(Excerpts from a dataset)

====================

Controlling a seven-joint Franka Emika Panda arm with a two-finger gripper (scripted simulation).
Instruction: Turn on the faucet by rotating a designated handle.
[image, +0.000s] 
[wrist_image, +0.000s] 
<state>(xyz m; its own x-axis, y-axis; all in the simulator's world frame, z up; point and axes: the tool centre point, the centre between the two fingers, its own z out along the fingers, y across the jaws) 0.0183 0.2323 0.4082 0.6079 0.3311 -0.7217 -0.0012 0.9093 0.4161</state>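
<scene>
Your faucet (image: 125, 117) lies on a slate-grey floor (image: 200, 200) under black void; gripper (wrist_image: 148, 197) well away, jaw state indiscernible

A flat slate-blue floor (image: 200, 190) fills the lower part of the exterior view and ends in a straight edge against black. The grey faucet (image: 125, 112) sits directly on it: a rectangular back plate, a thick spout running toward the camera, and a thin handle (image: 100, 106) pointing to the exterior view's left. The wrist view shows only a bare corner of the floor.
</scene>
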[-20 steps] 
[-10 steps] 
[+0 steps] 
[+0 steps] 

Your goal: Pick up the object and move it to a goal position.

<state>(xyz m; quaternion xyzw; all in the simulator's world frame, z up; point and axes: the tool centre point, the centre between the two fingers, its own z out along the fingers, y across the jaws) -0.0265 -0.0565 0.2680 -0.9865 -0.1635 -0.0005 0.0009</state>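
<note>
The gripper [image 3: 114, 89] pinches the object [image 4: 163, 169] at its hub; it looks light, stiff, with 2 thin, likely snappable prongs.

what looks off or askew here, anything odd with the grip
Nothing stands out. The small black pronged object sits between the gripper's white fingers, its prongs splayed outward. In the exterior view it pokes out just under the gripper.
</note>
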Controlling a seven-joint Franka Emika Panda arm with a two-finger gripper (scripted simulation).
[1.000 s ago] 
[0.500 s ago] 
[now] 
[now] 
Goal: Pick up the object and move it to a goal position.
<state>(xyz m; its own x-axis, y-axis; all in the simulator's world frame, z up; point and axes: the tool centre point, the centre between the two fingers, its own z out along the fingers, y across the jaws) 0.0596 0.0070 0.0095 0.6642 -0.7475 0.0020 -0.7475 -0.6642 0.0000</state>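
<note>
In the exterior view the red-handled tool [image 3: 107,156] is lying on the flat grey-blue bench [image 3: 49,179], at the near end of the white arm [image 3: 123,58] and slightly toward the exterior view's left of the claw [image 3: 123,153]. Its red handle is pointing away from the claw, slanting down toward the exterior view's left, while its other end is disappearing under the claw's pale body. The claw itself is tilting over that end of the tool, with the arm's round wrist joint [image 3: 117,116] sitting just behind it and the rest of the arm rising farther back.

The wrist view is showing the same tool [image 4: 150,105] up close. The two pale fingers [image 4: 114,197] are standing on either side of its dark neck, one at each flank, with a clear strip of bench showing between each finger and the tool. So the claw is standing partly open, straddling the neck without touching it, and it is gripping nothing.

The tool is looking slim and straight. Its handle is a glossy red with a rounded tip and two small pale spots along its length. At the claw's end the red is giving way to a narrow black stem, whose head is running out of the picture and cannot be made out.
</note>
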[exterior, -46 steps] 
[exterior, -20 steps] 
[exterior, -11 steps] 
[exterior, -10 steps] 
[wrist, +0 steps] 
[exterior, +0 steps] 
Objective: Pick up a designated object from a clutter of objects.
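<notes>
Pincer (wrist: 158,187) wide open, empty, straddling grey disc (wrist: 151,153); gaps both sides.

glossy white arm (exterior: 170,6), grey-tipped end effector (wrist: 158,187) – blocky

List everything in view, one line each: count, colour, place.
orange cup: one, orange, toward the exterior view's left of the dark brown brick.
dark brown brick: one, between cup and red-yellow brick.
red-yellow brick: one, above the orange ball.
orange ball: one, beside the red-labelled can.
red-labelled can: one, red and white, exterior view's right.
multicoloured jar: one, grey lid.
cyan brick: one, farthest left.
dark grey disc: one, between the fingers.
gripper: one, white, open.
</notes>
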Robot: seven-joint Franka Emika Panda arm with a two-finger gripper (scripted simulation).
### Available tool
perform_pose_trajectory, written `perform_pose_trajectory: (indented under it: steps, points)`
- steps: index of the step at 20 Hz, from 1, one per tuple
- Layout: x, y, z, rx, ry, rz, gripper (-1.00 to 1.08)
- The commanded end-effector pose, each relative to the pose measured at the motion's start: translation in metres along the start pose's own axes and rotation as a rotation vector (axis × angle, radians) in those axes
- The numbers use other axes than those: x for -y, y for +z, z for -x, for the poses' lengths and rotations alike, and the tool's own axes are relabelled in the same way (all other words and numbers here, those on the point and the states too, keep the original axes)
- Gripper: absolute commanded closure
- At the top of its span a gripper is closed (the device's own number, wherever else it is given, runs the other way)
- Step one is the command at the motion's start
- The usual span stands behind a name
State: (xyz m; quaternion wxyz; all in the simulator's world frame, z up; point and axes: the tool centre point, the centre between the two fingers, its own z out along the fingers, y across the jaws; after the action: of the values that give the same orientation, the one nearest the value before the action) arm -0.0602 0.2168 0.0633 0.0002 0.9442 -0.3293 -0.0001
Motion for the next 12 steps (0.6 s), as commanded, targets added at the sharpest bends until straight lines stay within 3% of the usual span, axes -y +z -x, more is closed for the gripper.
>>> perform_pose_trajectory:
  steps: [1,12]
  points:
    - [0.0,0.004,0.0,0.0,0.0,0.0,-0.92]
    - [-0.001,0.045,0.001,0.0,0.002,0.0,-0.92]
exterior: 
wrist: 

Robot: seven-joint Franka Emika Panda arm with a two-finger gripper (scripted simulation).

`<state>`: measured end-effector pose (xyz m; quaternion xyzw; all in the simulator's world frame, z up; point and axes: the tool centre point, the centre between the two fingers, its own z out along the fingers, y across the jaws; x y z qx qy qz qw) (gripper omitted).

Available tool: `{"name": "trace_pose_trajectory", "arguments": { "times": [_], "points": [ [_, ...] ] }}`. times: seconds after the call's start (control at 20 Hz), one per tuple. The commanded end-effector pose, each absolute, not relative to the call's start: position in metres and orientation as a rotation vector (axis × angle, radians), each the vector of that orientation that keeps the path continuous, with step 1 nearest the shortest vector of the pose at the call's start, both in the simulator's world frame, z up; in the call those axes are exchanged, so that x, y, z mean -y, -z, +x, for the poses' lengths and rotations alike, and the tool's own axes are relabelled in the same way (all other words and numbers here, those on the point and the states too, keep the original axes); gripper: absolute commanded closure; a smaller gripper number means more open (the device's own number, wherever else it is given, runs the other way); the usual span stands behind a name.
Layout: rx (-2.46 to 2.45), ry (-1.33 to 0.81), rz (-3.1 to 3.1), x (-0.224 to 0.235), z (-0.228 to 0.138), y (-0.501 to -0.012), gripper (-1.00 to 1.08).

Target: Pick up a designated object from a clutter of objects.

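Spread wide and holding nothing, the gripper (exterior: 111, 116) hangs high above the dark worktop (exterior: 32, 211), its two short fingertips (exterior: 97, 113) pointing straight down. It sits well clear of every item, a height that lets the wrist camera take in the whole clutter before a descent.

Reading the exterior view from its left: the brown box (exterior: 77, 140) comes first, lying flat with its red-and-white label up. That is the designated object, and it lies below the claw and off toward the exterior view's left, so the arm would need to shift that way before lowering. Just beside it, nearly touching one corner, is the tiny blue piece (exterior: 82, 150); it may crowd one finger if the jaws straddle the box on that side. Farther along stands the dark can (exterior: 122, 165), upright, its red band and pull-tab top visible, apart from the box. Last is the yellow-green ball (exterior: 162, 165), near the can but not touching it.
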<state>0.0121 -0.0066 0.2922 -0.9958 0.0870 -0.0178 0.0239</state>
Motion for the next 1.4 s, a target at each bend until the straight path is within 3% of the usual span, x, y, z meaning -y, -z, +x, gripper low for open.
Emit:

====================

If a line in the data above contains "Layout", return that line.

- Layout: x, y, z, rx, ry, rz, gripper (-1.00 to 1.08)
Layout: rx (-2.46 to 2.45), ry (-1.33 to 0.81), rz (-3.1 to 3.1), x (-0.224 to 0.235), z (-0.228 to 0.138), y (-0.501 to -0.012), gripper (-1.00 to 1.08).

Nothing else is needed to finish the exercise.